FIG. 2 is a perspective view showing a second embodiment of the present invention.

FIG. 3 is a perspective view showing a third embodiment of the present invention.

FIG. 4 is a perspective view showing a fourth embodiment of the present invention.

FIG. 5 is a perspective view showing a fifth embodiment of the present invention.

FIG. 6 is a perspective view showing a first conventional example.

FIG. 7 is a perspective view showing a second conventional example.

FIG. 8 is a block diagram showing the configuration of FIG.

FIG. 9 is a block diagram of the configuration of FIG.

FIG. 10 is a block diagram of the configuration of FIG.

11 is a block diagram of the configuration of FIG.
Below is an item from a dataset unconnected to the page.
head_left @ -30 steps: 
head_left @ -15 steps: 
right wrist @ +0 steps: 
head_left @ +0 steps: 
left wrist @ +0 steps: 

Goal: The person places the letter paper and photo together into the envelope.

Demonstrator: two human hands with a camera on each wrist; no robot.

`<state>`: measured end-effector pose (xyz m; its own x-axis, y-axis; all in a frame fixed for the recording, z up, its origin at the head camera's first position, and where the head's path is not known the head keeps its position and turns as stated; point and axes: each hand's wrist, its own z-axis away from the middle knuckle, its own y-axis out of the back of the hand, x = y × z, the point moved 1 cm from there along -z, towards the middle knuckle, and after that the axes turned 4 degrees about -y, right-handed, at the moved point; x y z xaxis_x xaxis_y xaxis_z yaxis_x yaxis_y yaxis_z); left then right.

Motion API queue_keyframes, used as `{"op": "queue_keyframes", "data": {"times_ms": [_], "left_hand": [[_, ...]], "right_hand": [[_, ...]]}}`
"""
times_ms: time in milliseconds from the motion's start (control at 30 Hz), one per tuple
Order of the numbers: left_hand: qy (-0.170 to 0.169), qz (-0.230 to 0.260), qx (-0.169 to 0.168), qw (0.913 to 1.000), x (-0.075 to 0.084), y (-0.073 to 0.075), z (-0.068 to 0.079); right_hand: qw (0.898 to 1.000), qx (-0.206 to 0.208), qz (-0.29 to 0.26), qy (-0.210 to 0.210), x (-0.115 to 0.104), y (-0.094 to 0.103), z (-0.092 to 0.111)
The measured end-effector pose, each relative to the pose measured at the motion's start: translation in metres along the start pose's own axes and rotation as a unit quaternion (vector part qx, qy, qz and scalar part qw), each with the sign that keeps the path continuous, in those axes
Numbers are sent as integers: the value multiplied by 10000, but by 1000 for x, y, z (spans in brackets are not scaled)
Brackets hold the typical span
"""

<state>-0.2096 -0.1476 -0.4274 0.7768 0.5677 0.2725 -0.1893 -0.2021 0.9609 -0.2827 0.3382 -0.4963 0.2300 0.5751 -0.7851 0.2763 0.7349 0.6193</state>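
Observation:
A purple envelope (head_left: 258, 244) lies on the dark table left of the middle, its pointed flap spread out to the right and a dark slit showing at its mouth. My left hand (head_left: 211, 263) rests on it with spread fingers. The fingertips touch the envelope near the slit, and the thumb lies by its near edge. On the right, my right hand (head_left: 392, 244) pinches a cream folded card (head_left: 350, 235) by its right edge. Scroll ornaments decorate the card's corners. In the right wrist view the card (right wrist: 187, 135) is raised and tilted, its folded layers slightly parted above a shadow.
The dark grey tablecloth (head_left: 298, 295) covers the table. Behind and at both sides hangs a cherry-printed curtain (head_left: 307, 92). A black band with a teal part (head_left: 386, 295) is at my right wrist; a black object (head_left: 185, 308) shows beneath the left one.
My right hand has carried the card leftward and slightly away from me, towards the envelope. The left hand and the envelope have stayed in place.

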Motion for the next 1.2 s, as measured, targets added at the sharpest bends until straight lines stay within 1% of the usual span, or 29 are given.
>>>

12 is a block diagram of the configuration of FIG. 7.

[Explanation of symbols]

 DESCRIPTION OF SYMBOLS 1 main board 2 slave board which comprises an instruction processor 3 integrated circuit chip group which constitutes an instruction processor 4 integrated circuit chip group which constitutes a system controller 5 cable connector 6 cable 7 integrated circuit chip group which constitutes a cache memory 8 main memory Integrated circuit chip group constituting device 9 Sub-board constituting a part of main memory device 10 Power potential power bus 11 Ground potential power bus 12 Input / output pin 13 Module connector 14 Package connector 15a to 15d Instruction processor 16 System controller 17 Main storage device 20a to 20c DC power supply device 100 Central processing unit

Claims (6)

[Claims] 1. An integrated circuit chip mounting structure in a parallel computer comprising a system control device and a plurality of instruction processors, wherein an integrated circuit chip group constituting the system control device is mounted on a main board, and a plurality of sub-boards. An integrated circuit chip group that constitutes each of the instruction processors is mounted on each of the above, and an instruction processor is configured by one sub-board, and a plurality of sub-boards on which the instruction processors are configured are mounted on the main board. An integrated circuit chip mounting structure, wherein the parallel computer is mounted on the main board so as to constitute the parallel computer. 2. The integrated circuit chip mounting structure according to claim 1, wherein input / output pins for connecting the main board and the sub board are provided on the lower surface of the sub board, and through holes are arranged in the main board. An integrated circuit chip mounting structure, wherein a pitch is smaller than an arrangement pitch of input / output pins provided on the lower surface of the slave substrate. 3. The integrated circuit chip mounting structure according to claim 1 or 2, wherein an integrated circuit chip constituting a cache memory device of a parallel computer is mounted on the main substrate. Chip mounting structure. 4. The integrated circuit chip mounting structure according to claim 1 or 2, wherein one or more slave boards constituting a main memory of a parallel computer are mounted on the main board. Integrated circuit chip mounting structure. 5. The integrated circuit chip mounting structure according to claim 1, wherein an area on which an integrated circuit chip group forming the system control device for supplying power to the main board is mounted is provided on the main board. And supplying power to the sub-boards on which the sub-boards on which the instruction processor is configured are externally supplied via a power bus and stopping the power supply to the sub-boards while the main board is operating. An integrated circuit chip mounting structure, which is capable of 6. The integrated circuit chip mounting structure according to claim 5, wherein the sub-board whose power supply is stopped while the main board is operating can be inserted into and removed from the main board. Chip mounting structure.